PL179911B1 - Separating method and apparatus - Google Patents

Abstract

In a process for separating the bed material and to increase the heat transfer in an incineration plant operating on the circulating fluidised bed principle and a corresponding finned-tube incineration plant for implementing the process with a separation and return device parallel to the combustion chamber to separate and return the bed material into the combustion chamber, the stream of flue gas from the combustion chamber with the material conveyed with it is deflected in the gravitational direction and subsequently against gravity so that the coarse material is separated and returned and the fine material is used for transferring heat to the downstream heating surfaces. To this end, there is a deflection wall (14) partly separated by an intermediate wall (4) with a separation chamber (2) and a return device (9), where these devices form part of the descending and rising pipe system of the boiler body.

Description

The subject of the invention is a combustion device operating in the form of a circulating fluidized bed equipped with downpipes and ascension pipes.

There are known devices in which partially uncooled cyclones are used as primary separators, located next to or in the upper part of the combustion chamber. Heat-accumulating particles carried by the exhaust gas stream are largely separated in these cyclones and therefore do not participate in the heat exchange on the heating surfaces arranged in further parts of the device. Moreover, such a construction of cyclones causes difficulties in its implementation, takes up a lot of space and, despite the costly insulation of the sheet metal structure, causes significant heat losses due to radiation. This building also requires considerable time to start up the device.

From DE-A-3440583 a stationary fluidized bed combustion device is known, in which the dust entrained by the exhaust gas is separated as completely as possible from the gas in order to reduce the environmental pollution, whereby the end heating surfaces are mainly heated by convection. In the cooling system used, the systems of downpipes and risers do not differ from each other.

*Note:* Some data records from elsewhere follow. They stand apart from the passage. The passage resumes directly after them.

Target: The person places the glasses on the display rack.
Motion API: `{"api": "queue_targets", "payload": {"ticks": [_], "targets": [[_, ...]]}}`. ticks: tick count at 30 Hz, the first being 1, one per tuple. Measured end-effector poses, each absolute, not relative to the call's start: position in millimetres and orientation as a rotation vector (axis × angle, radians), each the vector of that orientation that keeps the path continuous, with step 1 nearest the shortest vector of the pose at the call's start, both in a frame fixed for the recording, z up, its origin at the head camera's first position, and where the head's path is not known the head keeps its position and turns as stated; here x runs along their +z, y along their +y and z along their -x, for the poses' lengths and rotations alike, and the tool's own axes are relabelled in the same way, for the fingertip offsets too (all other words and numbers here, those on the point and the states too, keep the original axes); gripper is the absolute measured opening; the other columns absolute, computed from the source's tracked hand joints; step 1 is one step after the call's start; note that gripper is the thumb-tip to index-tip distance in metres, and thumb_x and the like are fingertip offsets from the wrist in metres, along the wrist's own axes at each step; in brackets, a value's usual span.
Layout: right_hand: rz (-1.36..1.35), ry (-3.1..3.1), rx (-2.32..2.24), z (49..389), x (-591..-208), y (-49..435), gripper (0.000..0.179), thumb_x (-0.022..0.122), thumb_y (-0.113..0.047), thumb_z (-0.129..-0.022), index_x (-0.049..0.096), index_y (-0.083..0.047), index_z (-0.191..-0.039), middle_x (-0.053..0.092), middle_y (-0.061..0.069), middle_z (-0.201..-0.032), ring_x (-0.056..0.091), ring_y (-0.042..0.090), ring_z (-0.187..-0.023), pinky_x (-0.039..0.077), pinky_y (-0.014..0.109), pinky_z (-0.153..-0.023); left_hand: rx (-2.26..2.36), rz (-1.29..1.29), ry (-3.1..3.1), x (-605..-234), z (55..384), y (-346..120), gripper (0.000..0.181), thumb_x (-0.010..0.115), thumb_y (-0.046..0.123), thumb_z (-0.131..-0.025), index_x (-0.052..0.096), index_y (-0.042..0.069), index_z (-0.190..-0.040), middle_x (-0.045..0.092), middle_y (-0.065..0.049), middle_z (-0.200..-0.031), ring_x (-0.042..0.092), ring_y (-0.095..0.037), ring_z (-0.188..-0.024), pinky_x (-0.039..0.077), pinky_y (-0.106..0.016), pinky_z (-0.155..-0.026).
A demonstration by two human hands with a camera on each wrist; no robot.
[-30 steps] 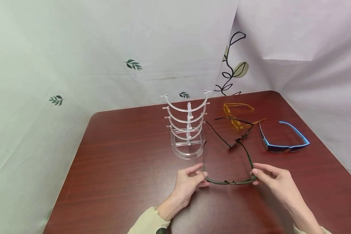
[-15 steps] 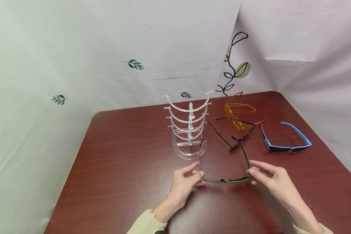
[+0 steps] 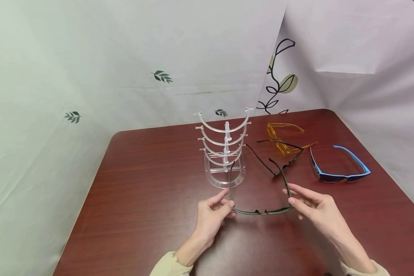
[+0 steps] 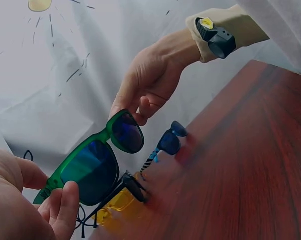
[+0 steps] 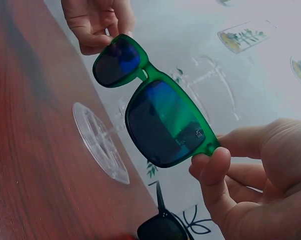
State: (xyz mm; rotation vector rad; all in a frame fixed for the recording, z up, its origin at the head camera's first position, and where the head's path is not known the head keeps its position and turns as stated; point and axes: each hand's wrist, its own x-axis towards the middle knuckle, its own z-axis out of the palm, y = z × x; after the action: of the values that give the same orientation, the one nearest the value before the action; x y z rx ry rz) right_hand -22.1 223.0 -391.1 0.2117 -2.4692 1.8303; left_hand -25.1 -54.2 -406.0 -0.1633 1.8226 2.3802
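Green-framed sunglasses (image 5: 165,120) with dark blue-green mirrored lenses are held between both hands, temples unfolded and pointing away from me. My left hand (image 3: 210,216) pinches the frame's left corner between thumb and fingers. At the other corner my right hand (image 3: 315,209) pinches the hinge area the same way. In the left wrist view the sunglasses (image 4: 93,167) show their lens fronts, raised above the table. Just beyond them in the head view stands a clear plastic eyewear stand (image 3: 226,153) with several curved tiers, bearing no glasses. The left temple tip overlaps its base in that view.
Black sunglasses (image 3: 279,170) lie unfolded right of the stand. Behind them are yellow sunglasses (image 3: 279,145), partly overlapped in view. Blue-framed sunglasses (image 3: 345,177) lie farther right. All rest on the reddish-brown table (image 3: 148,191). A pale patterned curtain (image 3: 124,69) hangs behind.
Both hands have shifted left with the green sunglasses, which now sit slightly higher in the head view and nearer the stand. The grip of each hand is kept. The other glasses stay put.
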Motion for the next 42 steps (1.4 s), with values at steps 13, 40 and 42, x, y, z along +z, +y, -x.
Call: {"api": "queue_targets", "payload": {"ticks": [13,40,42], "targets": [[-0.241,-2.368,1.957,25,-387,213,0.036,0.068,0.005,-0.091,0.064,0.005,-0.128,0.074,0.001,-0.108,0.055,0.014,-0.054,0.048,0.026,-0.048,2.376,0.18,1.898,-400,24,-63,0.049,0.071,-0.007,-0.084,0.061,-0.006,-0.132,0.071,-0.013,-0.084,0.068,-0.01,-0.06,0.028,-0.012,-0.04],[-0.28,-2.286,2.064,21,-365,194,0.038,0.068,0.007,-0.091,0.063,0.005,-0.128,0.073,0.007,-0.109,0.053,0.011,-0.054,0.043,0.031,-0.044,2.545,0.176,1.878,-375,3,-77,0.051,0.067,-0.014,-0.081,0.058,-0.012,-0.132,0.066,-0.008,-0.076,0.064,-0.014,-0.057,0.061,-0.03,-0.067],[-0.293,-2.276,2.072,20,-362,193,0.039,0.068,0.008,-0.091,0.062,0.006,-0.129,0.073,0.008,-0.109,0.052,0.011,-0.054,0.042,0.032,-0.043,2.556,0.152,1.883,-372,2,-78,0.051,0.068,-0.014,-0.082,0.057,-0.012,-0.132,0.066,-0.007,-0.076,0.064,-0.014,-0.058,0.061,-0.03,-0.067]]}}
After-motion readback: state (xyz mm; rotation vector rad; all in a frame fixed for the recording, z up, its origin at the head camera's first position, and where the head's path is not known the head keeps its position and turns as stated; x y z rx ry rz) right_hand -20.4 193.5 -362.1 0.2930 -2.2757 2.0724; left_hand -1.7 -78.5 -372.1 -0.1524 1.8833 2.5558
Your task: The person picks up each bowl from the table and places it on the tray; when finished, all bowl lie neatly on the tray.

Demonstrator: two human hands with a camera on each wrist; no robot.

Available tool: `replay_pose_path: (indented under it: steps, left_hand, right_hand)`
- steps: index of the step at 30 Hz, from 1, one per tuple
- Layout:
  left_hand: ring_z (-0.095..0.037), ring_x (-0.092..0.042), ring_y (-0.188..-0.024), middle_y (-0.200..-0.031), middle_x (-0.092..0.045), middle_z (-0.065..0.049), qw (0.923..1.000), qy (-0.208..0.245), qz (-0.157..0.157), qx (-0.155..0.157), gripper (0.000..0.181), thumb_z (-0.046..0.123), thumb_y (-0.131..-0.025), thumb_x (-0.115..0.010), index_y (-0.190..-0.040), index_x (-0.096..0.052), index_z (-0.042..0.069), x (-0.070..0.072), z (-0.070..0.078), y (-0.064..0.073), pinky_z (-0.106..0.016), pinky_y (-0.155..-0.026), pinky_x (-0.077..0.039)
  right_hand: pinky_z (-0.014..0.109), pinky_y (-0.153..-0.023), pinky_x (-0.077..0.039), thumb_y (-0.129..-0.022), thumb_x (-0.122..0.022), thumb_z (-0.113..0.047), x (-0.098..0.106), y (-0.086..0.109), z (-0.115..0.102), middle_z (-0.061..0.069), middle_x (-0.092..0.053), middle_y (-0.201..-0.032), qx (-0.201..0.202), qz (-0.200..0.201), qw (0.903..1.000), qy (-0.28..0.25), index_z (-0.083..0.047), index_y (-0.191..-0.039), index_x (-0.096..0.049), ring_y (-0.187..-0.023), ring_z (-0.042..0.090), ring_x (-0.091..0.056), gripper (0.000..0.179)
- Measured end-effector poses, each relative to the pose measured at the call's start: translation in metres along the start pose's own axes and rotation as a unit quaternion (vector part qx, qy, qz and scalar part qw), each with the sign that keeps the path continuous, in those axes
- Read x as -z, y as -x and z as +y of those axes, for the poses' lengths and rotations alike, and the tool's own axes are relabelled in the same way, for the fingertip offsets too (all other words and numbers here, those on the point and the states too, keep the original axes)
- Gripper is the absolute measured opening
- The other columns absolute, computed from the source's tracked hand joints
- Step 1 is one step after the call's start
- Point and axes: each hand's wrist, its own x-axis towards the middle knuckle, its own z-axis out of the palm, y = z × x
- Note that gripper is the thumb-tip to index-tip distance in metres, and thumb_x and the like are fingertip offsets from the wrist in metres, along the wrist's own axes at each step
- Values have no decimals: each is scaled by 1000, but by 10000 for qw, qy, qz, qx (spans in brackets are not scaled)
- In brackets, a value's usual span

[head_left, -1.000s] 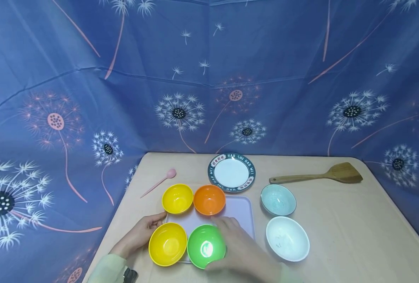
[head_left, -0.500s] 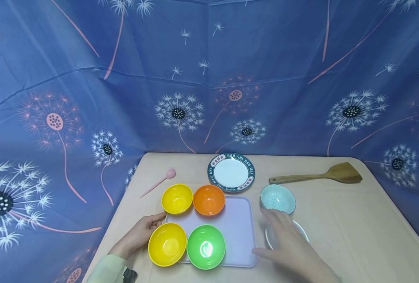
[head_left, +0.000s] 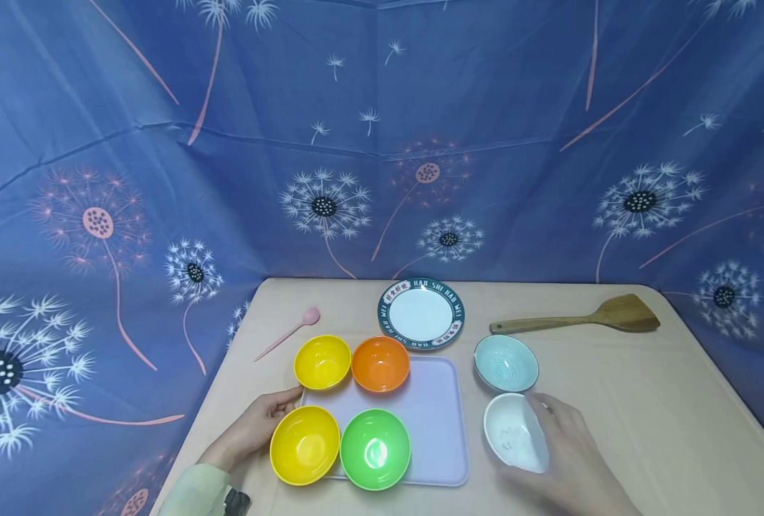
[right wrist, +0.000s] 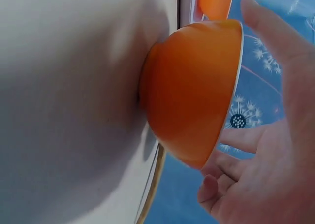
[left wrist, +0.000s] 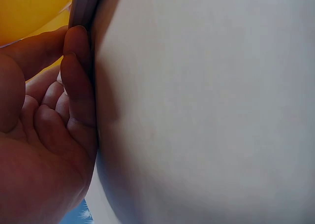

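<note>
My left hand (head_left: 256, 428) is at the left edge of a pale lilac tray (head_left: 435, 423), its thumb and fingertips pinching the tray's edge (left wrist: 84, 7) in the left wrist view. Two yellow bowls (head_left: 322, 363), an orange bowl (head_left: 380, 365) and a green bowl (head_left: 375, 450) sit on the tray. To the right of it stands a bowl white inside (head_left: 513, 433) and orange outside (right wrist: 192, 93). My right hand (head_left: 569, 455) reaches round that bowl's right side with thumb and fingers spread. A gap shows between thumb and rim; finger contact is unclear.
A pale turquoise bowl (head_left: 506, 363) stands just behind the white one. Farther back lie a wooden spatula (head_left: 621, 315), a green-rimmed plate (head_left: 421, 315) and a pink spoon (head_left: 292, 332). A blue dandelion-print cloth (head_left: 524, 86) hangs behind the table.
My right hand has left the green bowl and moved right, over the white bowl, then to its right side. The left hand has stayed at the tray's edge.
</note>
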Motion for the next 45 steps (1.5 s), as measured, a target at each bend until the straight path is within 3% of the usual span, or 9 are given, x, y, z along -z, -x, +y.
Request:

JP-A-1184301 and WO 90/05020 disclose constructions of fluidized bed incinerators operating according to the circulating fluidized bed principle, in which large and small dust particles are separated together and this dust mixture, according to the grain size, is further treated differently. . These descriptions do not disclose a structure with heated downpipes.

The subject of the invention is a combustion device operating in the form of a circulating fluidized bed equipped with downpipes and ascension pipes. This device has a combustion chamber cooled with riser pipes, against which is adjacent a shaft directed in the direction of the force of inertia. At the end of the combustion chamber there is a means for diverting the flue gas from the fluidized bed with the solid particles in the direction of the inertia force. Behind this shaft, after the direction of the separation duct is changed, a shaft with an increasing cross-section is situated

The essence of the invention is that in the combustion chamber there is a means for returning larger particles of solid material, in particular the bed material, downwards. Downpipes, heated by the dust-laden exhaust gas, are located on the rear wall of the separating device.

Preferably, the rear wall of the separation and return device is formed as part of a downpipe system and is bent at the bottom in the shape of a funnel to form a separator chamber. The separator chamber located next to the upper part of the combustion chamber constitutes the exhaust gas return conduit to which a collecting shaft is connected, returning the bed material. The combustion chamber and the separator chamber have side walls, which are elements of a system of ascension pipes leading to the boiler drum, which is placed on the pipe assembly, and connected to the boiler body in the area of the front wall.

The separating and returning device consists of a vertical shaft with a free internal space, formed by an intermediate wall and a flush-shaped guide wall, which in the lower part forms a U-shaped hollow separator chamber connected to the collecting shaft and the return device separating the material a bed, with the guide wall and the walls of the separator chamber forming part of a downpipe and riser pipe system.

The basic outline of the separator chamber has a rectangular cross-section and is made in the shape of a vertical shaft, halfway up

A return duct of increasing cross-section is attached, the lower part of the separator chamber tapering downwards with the device for returning separated particles to the combustion chamber, made of fin tube walls.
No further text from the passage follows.